A leading legal costs insurance provider wants to make more rational decisions by becoming more data-driven. To support this strategy, they want to build a data-driven enterprise platform for data analytics and self-service business intelligence.
About the Client
Problem Statement
The current on-premise solution on a relational database did not support this use case anymore due to multiple reasons:
- GDPR was not supported by the existing platform
- The current solution had scalability issues
- Semi-structured data, such as email and call notes, could not be processed efficiently
- The solution was limited to on-premise and could not integrate well with cloud services
The Challenge
- Evaluate several technical setups across different cloud providers
- Calculate and compare the total cost of ownership (TCO)

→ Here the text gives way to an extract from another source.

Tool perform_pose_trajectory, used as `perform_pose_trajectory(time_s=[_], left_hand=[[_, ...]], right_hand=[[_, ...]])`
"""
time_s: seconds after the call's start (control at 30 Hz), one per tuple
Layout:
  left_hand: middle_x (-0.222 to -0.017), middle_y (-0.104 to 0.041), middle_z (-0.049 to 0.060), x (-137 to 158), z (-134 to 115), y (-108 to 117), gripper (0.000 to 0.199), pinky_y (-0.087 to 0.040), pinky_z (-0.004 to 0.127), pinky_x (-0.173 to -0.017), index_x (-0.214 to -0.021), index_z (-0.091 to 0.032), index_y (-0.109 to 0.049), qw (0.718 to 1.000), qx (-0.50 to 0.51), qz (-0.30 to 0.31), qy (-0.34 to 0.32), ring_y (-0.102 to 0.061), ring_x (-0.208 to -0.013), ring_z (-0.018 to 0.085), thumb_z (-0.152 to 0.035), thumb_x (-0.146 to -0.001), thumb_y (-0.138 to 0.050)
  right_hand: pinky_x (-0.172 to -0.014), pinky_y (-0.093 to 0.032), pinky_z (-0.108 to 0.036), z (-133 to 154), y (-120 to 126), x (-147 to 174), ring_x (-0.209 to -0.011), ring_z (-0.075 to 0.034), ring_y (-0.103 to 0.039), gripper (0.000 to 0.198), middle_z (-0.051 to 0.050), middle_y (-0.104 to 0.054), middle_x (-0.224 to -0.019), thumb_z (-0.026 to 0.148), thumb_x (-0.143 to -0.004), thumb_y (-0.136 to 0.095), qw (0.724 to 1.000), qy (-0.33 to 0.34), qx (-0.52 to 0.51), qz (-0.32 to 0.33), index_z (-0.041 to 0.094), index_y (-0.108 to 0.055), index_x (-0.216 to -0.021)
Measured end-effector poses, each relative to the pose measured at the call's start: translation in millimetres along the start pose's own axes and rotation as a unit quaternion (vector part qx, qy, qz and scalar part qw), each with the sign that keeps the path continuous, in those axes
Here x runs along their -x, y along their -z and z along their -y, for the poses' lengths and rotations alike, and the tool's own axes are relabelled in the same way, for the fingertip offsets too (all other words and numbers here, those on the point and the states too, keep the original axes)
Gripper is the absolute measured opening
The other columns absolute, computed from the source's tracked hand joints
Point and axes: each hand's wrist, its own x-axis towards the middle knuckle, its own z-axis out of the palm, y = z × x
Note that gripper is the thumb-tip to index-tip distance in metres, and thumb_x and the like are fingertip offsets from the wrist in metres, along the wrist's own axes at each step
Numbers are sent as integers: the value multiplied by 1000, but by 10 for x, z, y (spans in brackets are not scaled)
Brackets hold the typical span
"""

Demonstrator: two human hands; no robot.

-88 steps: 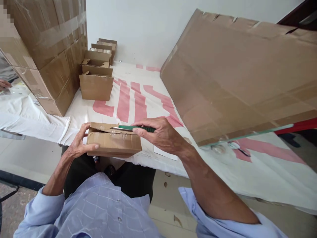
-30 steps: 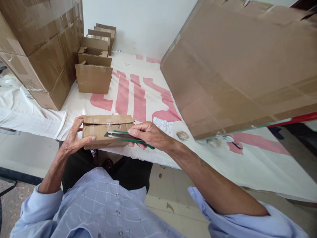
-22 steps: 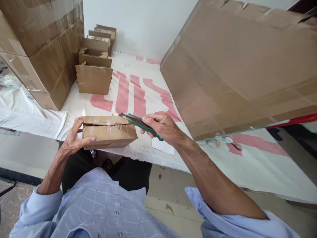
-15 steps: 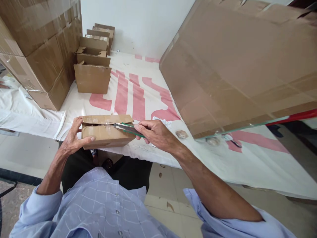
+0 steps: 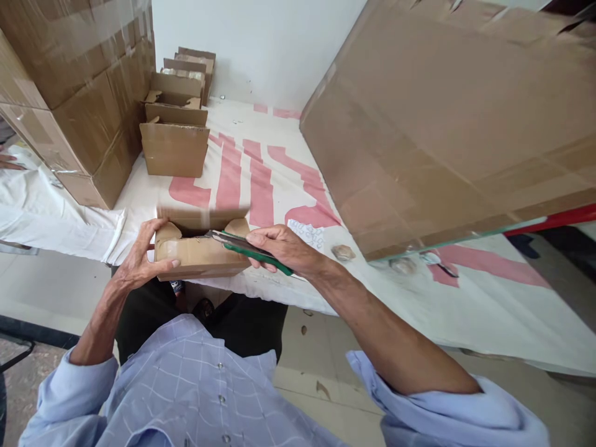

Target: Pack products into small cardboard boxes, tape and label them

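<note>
A small cardboard box (image 5: 200, 261) sits at the table's near edge, its far flap raised and blurred, its top partly open. My left hand (image 5: 144, 257) grips the box's left end, thumb on the near side and fingers round the far corner. In my right hand (image 5: 284, 248) is a green-handled utility knife (image 5: 256, 251), its blade extended over the box's opening and pointing left. What lies inside the box is hidden by shadow and the near flap.
Several opened small boxes (image 5: 174, 146) stand in a row beside a tall stack of taped cartons (image 5: 93, 112). A very large carton (image 5: 447, 124) fills the right. A printed sheet (image 5: 305, 233) and a crumpled tape piece (image 5: 343, 252) lie on the white tablecloth (image 5: 261, 118). Another person's hand (image 5: 9, 162) shows at far left.
The box's far flap has lifted, widening the narrow slit into an opening. My right hand has shifted slightly with the knife, showing more of its green handle. My left hand stays in place.
</note>
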Motion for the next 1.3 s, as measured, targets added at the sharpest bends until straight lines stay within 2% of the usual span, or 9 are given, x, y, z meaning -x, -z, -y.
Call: perform_pose_trajectory(time_s=[0.1,0.2,0.33,0.53,0.67,0.83,0.93,1.13,1.3], left_hand=[[-173,-38,13,-21,11,29,110,-57,58,-114,-173,-37,-30,1000,-10,2,2,-41,-158,47,-61,-82,-86],[-173,-39,12,-18,1,47,109,-57,57,-115,-173,-38,-31,1000,-16,7,0,-41,-158,47,-62,-82,-86],[-168,-43,10,6,-22,39,91,-57,57,-115,-162,-36,-47,1000,-25,4,-4,-46,-155,43,-64,-84,-83],[-167,-40,11,-9,-35,32,79,-56,59,-118,-148,-33,-60,1000,-20,-8,-12,-49,-152,42,-67,-81,-85],[-168,-40,13,-31,-44,54,91,-55,61,-118,-158,-33,-51,1000,-24,-8,-12,-45,-156,44,-67,-81,-85],[-165,-43,13,-55,-22,69,94,-56,59,-117,-160,-33,-50,1000,-19,-16,-8,-47,-154,44,-64,-80,-88],[-165,-44,13,-64,1,69,96,-56,60,-117,-160,-33,-50,1000,-14,-22,-4,-47,-154,44,-64,-78,-89],[-168,-39,13,-65,34,62,100,-51,62,-121,-161,-34,-47,1000,0,-15,4,-45,-156,44,-67,-76,-89],[-169,-39,13,-55,60,61,99,-51,63,-120,-161,-33,-48,1000,-3,-22,-4,-41,-159,45,-67,-77,-88]], right_hand=[[-36,-29,-23,51,16,47,-39,-9,-46,62,-3,-70,-61,79,-91,-67,1000,17,7,-8,18,-73,-77],[-39,-33,-24,-44,135,54,-43,-9,-49,59,-4,-71,-66,75,-93,-67,988,57,31,-137,19,-68,-72],[-48,-40,-25,-562,312,-83,-54,-14,-52,55,-2,-67,-68,76,-92,-62,940,69,55,-329,23,-64,-80],[-77,-50,-38,-1426,111,-350,-81,-24,-59,50,-5,-68,-84,75,-83,-58,903,12,157,-399,25,-59,-87],[-85,-54,-44,-1450,24,-425,-93,-28,-64,55,-10,-71,-98,78,-82,-58,905,27,126,-405,25,-62,-91],[-90,-58,-41,-971,42,-452,-102,-25,-69,50,-10,-73,-114,69,-96,-58,930,116,54,-346,23,-69,-110],[-87,-60,-41,-710,-8,-447,-104,-25,-69,37,-11,-69,-124,53,-95,-69,935,176,106,-289,23,-71,-116],[-106,-54,-51,-464,-133,-360,-112,-29,-65,16,-11,-73,-114,28,-104,-60,878,278,302,-248,24,-75,-99],[-98,-54,-47,-309,-172,-320,-99,-26,-68,20,-8,-77,-100,27,-104,-61,885,315,279,-200,24,-73,-89]])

- Identify the right technology stack for the new data warehouse
- Confirm the preferred Data Vault 2.0 is applicable
That’s why they were looking for a vendor-independent consulting partner with deep knowledge of the selected data warehouse approach and several technology stacks.
The Solution
- Jointly developed a GDPR compliant data lake on Amazon S3 and HDFS as an alternative
- Built solutions on three different database technologies, including Snowflake DB
- Implemented all use cases of the initial proof of concept document using the Data Vault 2.0 approach
- Exceeded the performance requirements on all evaluated technology platforms
- Calculated and compared the TCO of each solution
Tangible Results for the Client
The project delivered two important assets to the client:
- A confirmation of the technical feasibility of each potential solution
- A decision guidance based on the individual TCOs and other aspects of the solutions
Both inputs were used by the client to select and procure Snowflake on AWS as the final solution. Scalefree assisted them during the introduction of the technology stack and continued to implement the later enterprise data warehouse on this stack.
Technologies used
- Snowflake DB including Snowpipe
- AWS, S3, Redshift, Kinesis
- Cloudera Hadoop, Impala, HDFS
- Python
- Vaultspeed